Amers regrets au bout des poings...
Coccinelle
Aujourd’hui, je ne suis plus
rien, mon avenir m’aveugle, mon passé m’oppresse et les deux ne me laissent
aucun espace, sinon que celui de rêver à un monde parallèle, avec ma petite
coccinelle.
Dans ma cellule, il m’est impossible d’en accueillir une,
alors chaque jour, quand les autres détenus rejoignent la cour, je reste seul
et je m’invente une bête à bon dieu, que
j’invite sur mon lit. Elle est là, invisible et pourtant si présente, symbole
de cette liberté fantasmée, de cet envol qui ne viendra sans doute jamais. La
petite bête m’est devenue familière. Maintenant elle vient me rendre visite
chaque jour, et ensemble nous créons des moments de félicité, nous fouillons
mon passé pour y installer des moments de tranquillité, dans un pré ou sur une rose
fraiche.
Chez la coccinelle, la fragilité
est une force. Comment écraser un être si frêle qui ne demande que si peu
d’air, si peu d’espace. Si j’avais su être comme elle, ma vie aurait été
tranquille mon esprit si léger qu’une coccinelle aurait pu le porter sur son
dos.
Je la fait avancer sur ma manche,
et avec elle je créé un chemin qui n’est que mien, celui que ma vie aurait du
prendre si des vraies coccinelles l’avaient conduite. Nous volons ensemble au
dessus d’une petite flaque d’eau claire, et, hop, d’un coup d’aile nous
échappons à une punaise assassine. Nous longeons ensemble un petit chemin de
terre sous le soleil des moissons, profitant d’un quelques chaumes épars pour
manger quelques pucerons imprudents, nous glissons sur une herbe folle pour atterrir
doucement sur une mousse chaude, par une belle soirée d’été.

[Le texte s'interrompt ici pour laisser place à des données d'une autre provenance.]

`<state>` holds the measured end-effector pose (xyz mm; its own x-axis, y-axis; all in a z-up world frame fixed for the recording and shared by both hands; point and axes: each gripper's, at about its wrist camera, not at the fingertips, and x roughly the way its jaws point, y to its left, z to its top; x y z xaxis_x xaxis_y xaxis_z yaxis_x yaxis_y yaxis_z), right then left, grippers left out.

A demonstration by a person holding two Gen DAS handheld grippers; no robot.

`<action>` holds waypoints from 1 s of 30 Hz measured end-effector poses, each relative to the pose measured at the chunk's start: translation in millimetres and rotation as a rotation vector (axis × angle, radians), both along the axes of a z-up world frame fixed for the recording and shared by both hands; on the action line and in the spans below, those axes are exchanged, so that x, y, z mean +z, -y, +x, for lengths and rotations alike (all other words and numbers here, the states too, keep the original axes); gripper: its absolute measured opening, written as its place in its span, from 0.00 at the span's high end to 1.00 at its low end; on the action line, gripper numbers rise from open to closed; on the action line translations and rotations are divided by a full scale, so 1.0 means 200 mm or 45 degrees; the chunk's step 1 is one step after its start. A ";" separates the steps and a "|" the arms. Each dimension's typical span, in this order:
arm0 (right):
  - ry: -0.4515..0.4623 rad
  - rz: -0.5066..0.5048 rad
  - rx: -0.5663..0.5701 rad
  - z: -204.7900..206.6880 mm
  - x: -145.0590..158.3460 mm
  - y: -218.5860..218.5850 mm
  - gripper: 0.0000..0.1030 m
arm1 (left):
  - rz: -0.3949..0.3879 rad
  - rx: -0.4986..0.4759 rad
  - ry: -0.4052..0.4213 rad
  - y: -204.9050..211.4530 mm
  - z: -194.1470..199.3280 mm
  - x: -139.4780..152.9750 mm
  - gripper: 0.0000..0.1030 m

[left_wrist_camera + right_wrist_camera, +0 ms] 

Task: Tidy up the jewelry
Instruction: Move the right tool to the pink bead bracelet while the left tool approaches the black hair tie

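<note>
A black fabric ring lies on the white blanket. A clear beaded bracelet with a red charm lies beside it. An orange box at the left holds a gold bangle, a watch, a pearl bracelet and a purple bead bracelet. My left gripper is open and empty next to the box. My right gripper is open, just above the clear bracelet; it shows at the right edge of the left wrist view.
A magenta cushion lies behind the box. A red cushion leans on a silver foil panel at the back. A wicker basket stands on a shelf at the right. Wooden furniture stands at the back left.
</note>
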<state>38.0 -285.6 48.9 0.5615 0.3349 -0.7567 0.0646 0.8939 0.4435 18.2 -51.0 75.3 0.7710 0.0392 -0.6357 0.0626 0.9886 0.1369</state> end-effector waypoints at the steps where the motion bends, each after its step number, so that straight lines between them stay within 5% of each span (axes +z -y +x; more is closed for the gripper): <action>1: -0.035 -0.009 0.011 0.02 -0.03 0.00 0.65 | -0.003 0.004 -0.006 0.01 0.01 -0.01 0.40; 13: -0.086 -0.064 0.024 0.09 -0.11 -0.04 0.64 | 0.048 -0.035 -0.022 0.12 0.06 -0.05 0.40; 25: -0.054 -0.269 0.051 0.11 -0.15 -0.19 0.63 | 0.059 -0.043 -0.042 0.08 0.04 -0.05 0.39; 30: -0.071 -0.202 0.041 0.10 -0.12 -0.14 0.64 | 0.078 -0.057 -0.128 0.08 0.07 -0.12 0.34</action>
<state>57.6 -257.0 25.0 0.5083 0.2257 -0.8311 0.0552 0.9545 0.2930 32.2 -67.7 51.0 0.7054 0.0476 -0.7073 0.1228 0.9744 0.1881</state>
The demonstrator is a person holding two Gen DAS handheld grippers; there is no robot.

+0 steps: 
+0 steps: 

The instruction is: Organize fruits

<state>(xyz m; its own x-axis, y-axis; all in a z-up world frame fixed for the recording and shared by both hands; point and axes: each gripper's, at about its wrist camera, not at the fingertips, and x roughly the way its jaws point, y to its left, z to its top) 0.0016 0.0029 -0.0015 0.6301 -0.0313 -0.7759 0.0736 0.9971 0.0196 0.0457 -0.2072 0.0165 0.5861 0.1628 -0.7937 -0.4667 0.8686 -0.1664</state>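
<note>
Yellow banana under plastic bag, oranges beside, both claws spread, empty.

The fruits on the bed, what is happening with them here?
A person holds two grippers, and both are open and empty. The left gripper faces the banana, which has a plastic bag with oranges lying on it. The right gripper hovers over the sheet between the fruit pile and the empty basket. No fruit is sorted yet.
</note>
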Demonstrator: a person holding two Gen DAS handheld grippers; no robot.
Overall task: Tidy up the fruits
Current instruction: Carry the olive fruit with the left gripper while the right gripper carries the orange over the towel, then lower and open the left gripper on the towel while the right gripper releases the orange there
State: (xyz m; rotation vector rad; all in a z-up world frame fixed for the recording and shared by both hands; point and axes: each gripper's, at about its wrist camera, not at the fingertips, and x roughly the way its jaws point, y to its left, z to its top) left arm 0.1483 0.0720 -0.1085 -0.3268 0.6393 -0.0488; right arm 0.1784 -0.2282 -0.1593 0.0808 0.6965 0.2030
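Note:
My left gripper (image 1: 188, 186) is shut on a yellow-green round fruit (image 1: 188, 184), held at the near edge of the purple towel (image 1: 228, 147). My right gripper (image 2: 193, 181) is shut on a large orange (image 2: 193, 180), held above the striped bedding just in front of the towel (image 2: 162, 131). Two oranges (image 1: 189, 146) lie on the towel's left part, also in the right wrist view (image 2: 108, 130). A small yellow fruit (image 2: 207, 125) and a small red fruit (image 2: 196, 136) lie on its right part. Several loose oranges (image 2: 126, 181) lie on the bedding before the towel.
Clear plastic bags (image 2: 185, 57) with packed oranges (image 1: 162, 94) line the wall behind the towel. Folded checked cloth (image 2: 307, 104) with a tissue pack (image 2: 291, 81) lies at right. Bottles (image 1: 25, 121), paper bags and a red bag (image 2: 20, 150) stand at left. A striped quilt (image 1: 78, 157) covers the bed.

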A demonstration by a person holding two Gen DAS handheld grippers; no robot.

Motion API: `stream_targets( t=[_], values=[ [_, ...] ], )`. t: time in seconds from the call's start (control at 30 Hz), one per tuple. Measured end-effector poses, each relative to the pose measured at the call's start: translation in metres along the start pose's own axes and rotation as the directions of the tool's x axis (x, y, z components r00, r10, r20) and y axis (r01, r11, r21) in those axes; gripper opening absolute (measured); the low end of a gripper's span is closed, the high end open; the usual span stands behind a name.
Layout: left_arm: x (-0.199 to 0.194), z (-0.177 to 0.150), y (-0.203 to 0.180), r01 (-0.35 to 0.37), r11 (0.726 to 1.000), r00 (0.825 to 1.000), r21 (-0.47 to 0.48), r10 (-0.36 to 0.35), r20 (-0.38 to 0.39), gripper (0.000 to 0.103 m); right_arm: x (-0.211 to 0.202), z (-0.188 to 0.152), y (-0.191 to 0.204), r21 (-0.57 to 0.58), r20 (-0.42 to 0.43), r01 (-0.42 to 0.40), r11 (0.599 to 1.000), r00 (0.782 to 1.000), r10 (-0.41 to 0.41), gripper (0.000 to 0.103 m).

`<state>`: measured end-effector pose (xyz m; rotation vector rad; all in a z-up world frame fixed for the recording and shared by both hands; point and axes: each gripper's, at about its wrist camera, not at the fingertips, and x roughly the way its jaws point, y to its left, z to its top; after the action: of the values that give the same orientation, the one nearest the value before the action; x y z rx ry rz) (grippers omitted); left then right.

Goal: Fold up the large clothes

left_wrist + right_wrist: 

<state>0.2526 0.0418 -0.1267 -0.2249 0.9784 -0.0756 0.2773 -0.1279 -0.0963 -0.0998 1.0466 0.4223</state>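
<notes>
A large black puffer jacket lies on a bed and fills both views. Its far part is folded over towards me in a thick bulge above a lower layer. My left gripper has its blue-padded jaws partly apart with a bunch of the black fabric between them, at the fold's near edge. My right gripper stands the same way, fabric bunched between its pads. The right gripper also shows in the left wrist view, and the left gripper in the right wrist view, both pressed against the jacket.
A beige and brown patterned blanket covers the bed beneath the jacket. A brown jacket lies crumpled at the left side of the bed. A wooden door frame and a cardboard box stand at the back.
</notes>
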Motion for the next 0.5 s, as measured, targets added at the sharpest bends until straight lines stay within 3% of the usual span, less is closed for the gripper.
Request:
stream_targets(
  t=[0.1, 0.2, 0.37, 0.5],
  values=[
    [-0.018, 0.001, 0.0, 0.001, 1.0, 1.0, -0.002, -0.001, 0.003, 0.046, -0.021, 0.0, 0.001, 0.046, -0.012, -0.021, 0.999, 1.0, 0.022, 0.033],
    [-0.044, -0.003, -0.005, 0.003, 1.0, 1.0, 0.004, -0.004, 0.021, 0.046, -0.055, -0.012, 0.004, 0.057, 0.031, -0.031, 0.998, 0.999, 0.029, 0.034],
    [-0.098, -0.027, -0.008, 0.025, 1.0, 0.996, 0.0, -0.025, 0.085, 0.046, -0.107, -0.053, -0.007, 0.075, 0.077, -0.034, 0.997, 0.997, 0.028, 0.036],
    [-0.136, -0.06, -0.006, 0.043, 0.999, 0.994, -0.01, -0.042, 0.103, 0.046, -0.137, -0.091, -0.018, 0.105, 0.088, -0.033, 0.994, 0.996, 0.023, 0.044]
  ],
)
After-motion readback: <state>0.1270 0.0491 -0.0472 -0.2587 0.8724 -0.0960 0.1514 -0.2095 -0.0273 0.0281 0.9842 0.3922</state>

Avec elle, tous les jours, nous
allons voir Maman, nous nous installons ensemble sur une pierre taillée, juste
devant la porte d’entrée, et nous attendons pendant des heures qu’elle sorte
étendre son linge. Finalement Maman passe le seuil, jette un regarde au loin
vers la barrière, espérant sans doute mon retour, et se dirige d’un pas lent
vers le fil. Alors avec la coccinelle, nous nous approchons et nous sautons sur
un torchon à damier, rouge et noir et nous jouons à cache-cache, jusqu’à que la
sirène de la prison nous oblige à rentrer.
Parfois, je l’autorise à grimper
sur les murs sales de la cellule, et j’en ai presque honte. Quelle indécence,
ce petit être si joli sur des murs jamais repeints, qui sentent la peur et la
sueur des hommes reclus ici depuis des années.
S’ils savaient que j’utilise le temps de sortie pour mes rêveries, c’est
sûr, mes compagnons de prison se moqueraient de moi, et je devrais encore
sortir les poings pour me faire respecter. Alors le lendemain, je devrais me
justifier auprès d’elle, lui expliquer que je ne voulais pas frapper, que
j’avais promis, que je voudrais rester aussi faible et innocent qu’elle, pour
mériter sa compagnie dans ma rêverie.
D’autres jours, nous allons aussi
voir Eulalie, ma chère Eulalie, au temps où les jours pouvaient encore se
compter sans déprimer. Eulalie aimait les coccinelles, c’est d’ailleurs elle qui
m’avait appris à les apprivoiser, à les regarder pendant des heures, au lieu de
mettre fin à leur courte vie de ma botte épaisse. Eulalie avait le sens de la
formule, elle disait : ‘Ton ombre de lourdaud ne pèse pas plus que celle
de la coccinelle, tu n’a pas de droit sur elle, ni sur moi, ni sur personne
d’ailleurs’ mais je ne comprenais pas bien ce qu’elle voulait dire. Eulalie
était tellement jolie, si frêle, je l’aimais à
croquer. Quand sa robe rouge à pois noirs volait dans le vent, mon
esprit s’affolait. Mais ma raison noircissait quand je la voyais approcher les
autres garçons et mes poings devenaient plus fous que mon amour.
Aujourd’hui, je la sens avancer doucement
sur mon bras musclé, si petite, si douce, si fragile. Viens, viens, ma petite
coccinelle, je te promets, cette fois, je ne t’écraserai pas.